Nella semifinale di Melbourne agli Australian Open Jannik Sinner subisce una sconfitta amara dal campione serbo Novak Djokovic dopo oltre 4 ore di gioco e 5 set. Domenica la finale tra Carlos Alcaraz e il 24 volte campione Slam, Djokovic.

Aveva iniziato bene Jannik Sinner oggi a Melbourne la semifinale del primo slam del 2026 contro il campione serbo Novak Djokovic. Prima set vinto per 6-3. Poi subisce Djokovic al secondo set e perde per 6-3.

Non si abbatte il tennista azzurro numero due al mondo e vince il terzo set per 6-4. Dall’altra parte però c’è un giocatore 38enne che non molla mai e conquista il quarto set con lo stesso punteggio: 6-4.

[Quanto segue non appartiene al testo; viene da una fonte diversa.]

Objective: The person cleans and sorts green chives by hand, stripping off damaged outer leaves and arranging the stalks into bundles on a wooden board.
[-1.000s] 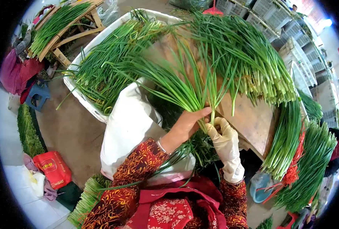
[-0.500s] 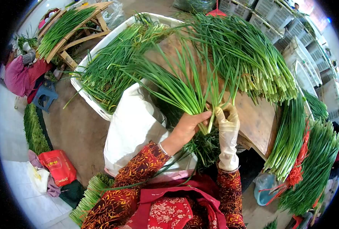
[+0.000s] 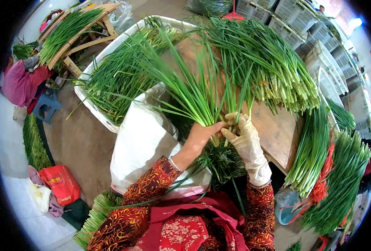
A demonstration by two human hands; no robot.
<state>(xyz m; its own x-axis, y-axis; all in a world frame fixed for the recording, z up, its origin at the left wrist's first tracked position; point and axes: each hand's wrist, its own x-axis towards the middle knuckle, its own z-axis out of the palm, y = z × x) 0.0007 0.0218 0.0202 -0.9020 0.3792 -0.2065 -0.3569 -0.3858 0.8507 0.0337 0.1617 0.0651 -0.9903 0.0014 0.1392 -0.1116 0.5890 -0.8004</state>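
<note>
A left hand (image 3: 199, 140), bare, is gripping a fanned bunch (image 3: 194, 96) of long greens near its pale base, the thumb pressing across the stems and the leaves spreading up and away. Just beside it, a right hand (image 3: 249, 146) in a thin, pale glove is curling its fingers narrowly about a few stalks (image 3: 232, 100), which are standing upright next to the bunch. Both hands are working above dark, loose greenery (image 3: 223, 161), in front of a wooden board (image 3: 277, 129). A large pile (image 3: 269, 62) of greens is lying over the board's far right part, its pale ends pointing toward the right. To the left, a white tub (image 3: 81, 93) is holding tangled greens (image 3: 118, 85), and a white sack (image 3: 141, 146) is slumping between the tub and the person's patterned sleeve (image 3: 148, 184). At right, red ties (image 3: 320, 190) are hanging beside more bundles (image 3: 309, 154), above a blue basin (image 3: 288, 209). Farther left, a person in pink (image 3: 20, 83) is sitting near a blue stool (image 3: 46, 105), while a red bag (image 3: 61, 184) is lying on the floor.
</note>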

Si va al quinto e decisivo set. Sinner macina un’infinità di punti con il servizio. Complessivamente realizza 26 ace, suo record personale. Però, spreca tanto, anzi troppo. E Djokovic non lo perdona e lo batte per 3 set a 2 vincendo il quinto set per 6-4.

Jannik Sinner ha avuto 18 palle break, ma ne ha realizzate solo 2. Cosa significa? Che nei momenti decisivi è mancata la lucidità. Il dominio straripante di Sinner è indicato anche dai 12 punti in più realizzati rispetto a Djokovic.

È andata così. Sinner nella dichiarazione finale non ha negato cosa è successo: “Ho avuto molte occasioni, non sono riuscito a sfruttarle e questo è il risultato. Il tennis è così, come le montagne russe”.

Domenica la finale degli Australian Open la faranno Carlos Alcaraz e Novak Djokovic.